All lines in the material below that contain "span" should be located and copied.

/---

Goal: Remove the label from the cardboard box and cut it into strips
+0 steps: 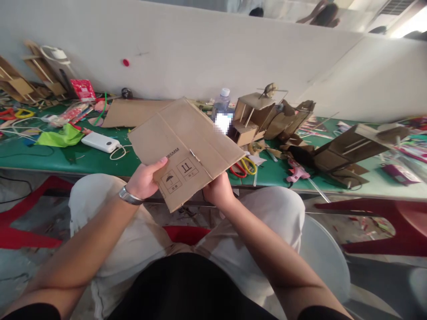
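Note:
I hold a flat piece of brown cardboard (187, 142) above my knees, in front of the green table (83, 160). It carries printed handling symbols and the letters "85MM". My left hand (145, 180), a watch on its wrist, grips the cardboard's near left edge with the thumb on top. My right hand (218, 191) grips the near right edge from below, its fingers mostly hidden behind the sheet.
On the table lie a white power bank (100, 142) with cable, a green cloth (60, 137), another cardboard sheet (133, 112), a water bottle (220, 104), scissors (243, 168), a pink glue gun (296, 171) and several cardboard models (267, 118). Red plastic stools (376, 224) stand at both sides.

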Tool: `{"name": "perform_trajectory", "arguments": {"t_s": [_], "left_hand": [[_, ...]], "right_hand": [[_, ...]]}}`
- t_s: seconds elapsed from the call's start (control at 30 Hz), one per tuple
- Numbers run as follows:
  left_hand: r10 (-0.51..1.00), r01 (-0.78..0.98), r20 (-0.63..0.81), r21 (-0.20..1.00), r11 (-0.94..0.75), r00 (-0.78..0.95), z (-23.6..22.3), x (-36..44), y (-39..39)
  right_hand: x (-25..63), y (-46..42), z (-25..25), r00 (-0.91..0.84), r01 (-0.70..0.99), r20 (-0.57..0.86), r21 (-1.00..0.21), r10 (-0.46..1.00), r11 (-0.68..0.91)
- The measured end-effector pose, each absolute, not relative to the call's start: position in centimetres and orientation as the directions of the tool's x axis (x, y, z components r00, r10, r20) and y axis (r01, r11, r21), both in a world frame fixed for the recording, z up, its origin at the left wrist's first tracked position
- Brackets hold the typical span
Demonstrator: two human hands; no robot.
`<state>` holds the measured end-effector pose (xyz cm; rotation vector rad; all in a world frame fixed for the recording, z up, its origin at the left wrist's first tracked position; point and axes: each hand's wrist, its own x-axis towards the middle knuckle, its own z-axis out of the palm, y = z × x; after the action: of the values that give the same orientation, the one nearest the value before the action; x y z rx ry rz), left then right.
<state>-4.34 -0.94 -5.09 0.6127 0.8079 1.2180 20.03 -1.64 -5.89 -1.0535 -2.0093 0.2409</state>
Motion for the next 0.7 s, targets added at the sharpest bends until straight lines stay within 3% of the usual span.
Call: {"name": "perform_trajectory", "arguments": {"t_s": [0.33,0.4,0.53,0.6,0.7], "left_hand": [[0.960,-0.635,-0.279,0.746,0.204,-0.020,-3.6,-3.6,-0.7],[0.976,-0.662,-0.198,0.744,0.086,-0.095,-3.2,-4.7,0.1],[0.942,-0.651,0.137,0.692,-0.312,-0.306,-2.0,-7.7,1.6],[0.932,-0.607,0.208,0.713,-0.352,-0.296,-1.7,-8.4,1.7],[0.949,-0.570,0.147,0.769,-0.288,-0.280,-1.8,-8.0,1.3]], "right_hand": [[19.7,-2.0,-4.9,-0.334,0.602,0.468,-0.563,0.818,0.567],[19.7,-2.4,-4.6,-0.332,0.619,0.434,-0.569,0.837,0.541],[20.6,-1.9,-3.8,-0.370,0.692,0.330,-0.526,0.868,0.495],[21.8,-0.8,-3.1,-0.299,0.748,0.316,-0.509,0.901,0.426],[25.7,1.3,-1.9,-0.138,0.835,0.298,-0.478,0.944,0.273]]}}
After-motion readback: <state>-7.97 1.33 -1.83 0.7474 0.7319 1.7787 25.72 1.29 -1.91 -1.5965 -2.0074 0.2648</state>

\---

**Task response**
- Brackets hold the typical span
Motion for the next 0.7 s, targets added at the sharpest bends until straight lines stay within 3% of the usual span.

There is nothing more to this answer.